United States Patent:  6,086,376

Assignee:  RTP Pharma Inc. (Quebec, CA)

Filed:  January 30, 1998

Aerosol formulations containing stabilized particles of drug microparticles with a mean size range of 0.1 to 10 microns coated with a membrane-forming, amphiphatic lipid and dispersed in 1,1,1,2-tetaafluoroetiane (HFA 134a) of 1,1,1,2,3,3,3-heptafluoropropane (HFA 227) propellant.

SUMMARY OF THE INVENTION

In accordance with the present invention it has now surprisingly been found that particularly stable suspensions of microparticles in HFA 134a or HFA 227 are obtainable. These microparticles consist of drug microparticles coated with a phospholipid containing membrane. Preferably the drug particles are coated with a mixture of phospholipid(s) and at least one surfactant forming a membrane layer enveloping the outside of the microparticles. The mean particle size of the drug is reduced to between 100 nm to 10 microns, preferably 0.1 to 10 microns, by sonication or other processes inducing high shear and/or impaction in the presence of phosphlolipids or other membrane-forming amphiphatic lipids and, preferably, at least one surfactant. Dry powder is then obtained by drying the suspension. The dry powder of coated particles is conveniently suspended in the propellant. The membrane forming ingredients are used to obtain appropriate densities and polarities and decreased drug particle-coalescence, thus leading to well dispersible and stable drug suspensions in the hydrofluorocarbon propellants HFA 134a or HFA 227.

DESCRIPTION OF INVENTION

In a preferred aspect of the invention drug particles are coated with mixtures of phospholipids and at least one surfactant with simultaneous size reduction to give a resultant mean particle size of 0.1 to 10 microns. These excipients are used in order to adjust the density, the polarity and the surface tension of the drug particles suspended in the propellant. Control of the density reduces the tendency of dispersed particles to either cream or sediment. The density of the formulation is preferred to be in the range of 1.0 to 1.5 g/ml so as to match with the density of the HFA propellants. Also, appropriate control of the polarity and surface tension of the particles decrease drug-particle coalescence and to yields easily dispersible and stable drug suspensions.
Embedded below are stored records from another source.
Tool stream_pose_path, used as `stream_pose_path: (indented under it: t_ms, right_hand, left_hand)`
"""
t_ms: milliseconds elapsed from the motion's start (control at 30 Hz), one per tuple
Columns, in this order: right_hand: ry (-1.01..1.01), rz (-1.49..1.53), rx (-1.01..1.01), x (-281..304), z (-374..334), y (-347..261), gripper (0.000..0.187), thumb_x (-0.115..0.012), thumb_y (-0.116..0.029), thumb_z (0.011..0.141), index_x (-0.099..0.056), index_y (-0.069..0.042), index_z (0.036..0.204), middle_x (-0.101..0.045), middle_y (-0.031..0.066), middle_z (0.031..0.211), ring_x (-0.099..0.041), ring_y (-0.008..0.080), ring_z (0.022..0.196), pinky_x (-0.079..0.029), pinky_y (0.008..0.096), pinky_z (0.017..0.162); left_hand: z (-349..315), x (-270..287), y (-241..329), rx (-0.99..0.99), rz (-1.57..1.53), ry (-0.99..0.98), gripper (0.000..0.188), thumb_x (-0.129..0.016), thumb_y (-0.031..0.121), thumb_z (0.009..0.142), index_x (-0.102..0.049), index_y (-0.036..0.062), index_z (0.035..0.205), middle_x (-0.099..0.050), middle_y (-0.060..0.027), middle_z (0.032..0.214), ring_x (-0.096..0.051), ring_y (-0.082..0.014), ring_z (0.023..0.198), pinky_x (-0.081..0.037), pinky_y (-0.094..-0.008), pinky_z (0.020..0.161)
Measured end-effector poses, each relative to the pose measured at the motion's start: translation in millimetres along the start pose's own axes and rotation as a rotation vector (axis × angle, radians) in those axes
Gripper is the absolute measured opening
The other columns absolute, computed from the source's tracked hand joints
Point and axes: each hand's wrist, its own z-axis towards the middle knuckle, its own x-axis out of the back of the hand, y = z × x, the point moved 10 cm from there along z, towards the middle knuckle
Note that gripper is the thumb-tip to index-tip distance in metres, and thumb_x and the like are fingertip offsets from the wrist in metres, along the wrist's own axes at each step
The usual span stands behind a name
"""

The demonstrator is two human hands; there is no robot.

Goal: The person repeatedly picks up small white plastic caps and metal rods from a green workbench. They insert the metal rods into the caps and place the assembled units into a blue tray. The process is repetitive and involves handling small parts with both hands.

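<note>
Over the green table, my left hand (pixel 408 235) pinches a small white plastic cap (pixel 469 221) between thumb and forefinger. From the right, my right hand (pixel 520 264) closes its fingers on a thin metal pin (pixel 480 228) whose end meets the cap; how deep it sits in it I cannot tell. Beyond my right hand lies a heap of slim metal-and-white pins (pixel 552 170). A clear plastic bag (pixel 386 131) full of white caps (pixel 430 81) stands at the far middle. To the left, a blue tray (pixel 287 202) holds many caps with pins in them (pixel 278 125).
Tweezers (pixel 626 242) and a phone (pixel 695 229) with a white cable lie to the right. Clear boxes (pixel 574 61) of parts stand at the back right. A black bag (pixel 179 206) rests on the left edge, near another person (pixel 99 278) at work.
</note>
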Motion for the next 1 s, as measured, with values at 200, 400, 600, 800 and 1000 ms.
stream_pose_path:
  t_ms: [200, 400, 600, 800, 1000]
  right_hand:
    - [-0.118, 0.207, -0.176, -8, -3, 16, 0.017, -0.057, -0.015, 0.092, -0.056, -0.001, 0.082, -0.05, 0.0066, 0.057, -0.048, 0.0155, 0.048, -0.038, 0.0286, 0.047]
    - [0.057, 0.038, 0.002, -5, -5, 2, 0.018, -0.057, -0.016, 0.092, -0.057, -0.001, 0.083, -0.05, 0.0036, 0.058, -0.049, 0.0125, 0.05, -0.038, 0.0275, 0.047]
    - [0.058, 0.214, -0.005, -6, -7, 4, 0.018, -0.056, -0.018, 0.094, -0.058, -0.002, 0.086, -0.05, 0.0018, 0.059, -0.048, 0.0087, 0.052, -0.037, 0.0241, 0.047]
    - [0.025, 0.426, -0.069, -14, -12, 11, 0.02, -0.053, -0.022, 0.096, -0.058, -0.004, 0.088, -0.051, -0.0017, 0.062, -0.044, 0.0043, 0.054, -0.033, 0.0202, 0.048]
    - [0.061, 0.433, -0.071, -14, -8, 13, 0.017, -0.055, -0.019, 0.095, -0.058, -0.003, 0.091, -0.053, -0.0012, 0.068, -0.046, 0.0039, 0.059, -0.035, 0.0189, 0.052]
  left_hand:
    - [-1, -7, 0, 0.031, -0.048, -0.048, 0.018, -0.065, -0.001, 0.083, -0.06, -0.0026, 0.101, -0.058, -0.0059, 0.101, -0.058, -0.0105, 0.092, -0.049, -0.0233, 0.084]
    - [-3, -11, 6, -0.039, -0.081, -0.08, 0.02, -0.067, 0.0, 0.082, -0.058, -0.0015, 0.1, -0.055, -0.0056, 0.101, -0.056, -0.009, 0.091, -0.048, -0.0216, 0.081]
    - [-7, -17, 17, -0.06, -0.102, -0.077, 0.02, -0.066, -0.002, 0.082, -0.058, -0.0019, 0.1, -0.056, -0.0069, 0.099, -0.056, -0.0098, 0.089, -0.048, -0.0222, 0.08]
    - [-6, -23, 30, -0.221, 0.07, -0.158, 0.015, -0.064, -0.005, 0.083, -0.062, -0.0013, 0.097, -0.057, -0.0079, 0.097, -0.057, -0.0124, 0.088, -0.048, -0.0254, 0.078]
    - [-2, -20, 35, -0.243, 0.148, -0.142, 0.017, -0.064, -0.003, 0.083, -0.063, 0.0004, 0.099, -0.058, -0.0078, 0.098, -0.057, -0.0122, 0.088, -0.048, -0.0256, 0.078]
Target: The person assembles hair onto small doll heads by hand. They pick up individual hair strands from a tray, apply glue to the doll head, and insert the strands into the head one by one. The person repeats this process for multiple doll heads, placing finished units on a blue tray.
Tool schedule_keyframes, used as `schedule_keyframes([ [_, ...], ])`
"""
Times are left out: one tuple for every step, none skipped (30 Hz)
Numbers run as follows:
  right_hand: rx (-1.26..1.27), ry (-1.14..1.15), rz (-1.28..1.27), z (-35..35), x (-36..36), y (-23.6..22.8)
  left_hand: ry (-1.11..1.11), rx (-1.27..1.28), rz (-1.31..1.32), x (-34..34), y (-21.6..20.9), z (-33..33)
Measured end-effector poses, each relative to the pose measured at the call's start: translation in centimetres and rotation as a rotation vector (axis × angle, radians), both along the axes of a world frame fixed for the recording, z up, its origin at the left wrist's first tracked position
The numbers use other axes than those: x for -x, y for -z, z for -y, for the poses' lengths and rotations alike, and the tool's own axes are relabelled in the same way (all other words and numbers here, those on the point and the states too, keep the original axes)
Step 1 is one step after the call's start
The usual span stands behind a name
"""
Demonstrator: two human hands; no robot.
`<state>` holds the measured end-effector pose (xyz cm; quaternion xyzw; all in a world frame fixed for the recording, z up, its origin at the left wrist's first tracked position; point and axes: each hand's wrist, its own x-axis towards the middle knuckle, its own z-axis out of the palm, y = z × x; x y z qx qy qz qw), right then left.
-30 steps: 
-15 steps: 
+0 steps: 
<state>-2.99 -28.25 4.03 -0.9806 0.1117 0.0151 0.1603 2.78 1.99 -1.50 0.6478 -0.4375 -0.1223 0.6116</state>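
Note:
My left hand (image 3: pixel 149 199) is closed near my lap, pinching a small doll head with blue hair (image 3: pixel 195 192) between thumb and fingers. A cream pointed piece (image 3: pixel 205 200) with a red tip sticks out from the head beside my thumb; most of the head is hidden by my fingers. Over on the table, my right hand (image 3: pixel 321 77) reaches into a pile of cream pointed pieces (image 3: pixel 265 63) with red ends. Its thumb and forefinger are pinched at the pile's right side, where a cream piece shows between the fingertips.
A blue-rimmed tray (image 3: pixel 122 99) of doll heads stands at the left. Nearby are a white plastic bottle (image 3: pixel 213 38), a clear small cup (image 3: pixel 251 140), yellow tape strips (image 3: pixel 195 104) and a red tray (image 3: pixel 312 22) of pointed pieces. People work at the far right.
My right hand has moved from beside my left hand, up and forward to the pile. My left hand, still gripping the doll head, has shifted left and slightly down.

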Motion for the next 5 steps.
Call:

In the membrane coating the weight ratio of phospholipid(s) to surfactant(s) is in the range of 0.01 to 100, preferably in the range of 0.02 to 50 and more preferably in the range of 0.04 to 25. The type and amount of surfactant and cosurfactant used is based on the relative solubility and/or polarity of these ingredients. The formulation compositions are hence optimized with respect to each drug individually. The encapsulation process minimizes the amounts of excipients needed to obtain acceptable formulations.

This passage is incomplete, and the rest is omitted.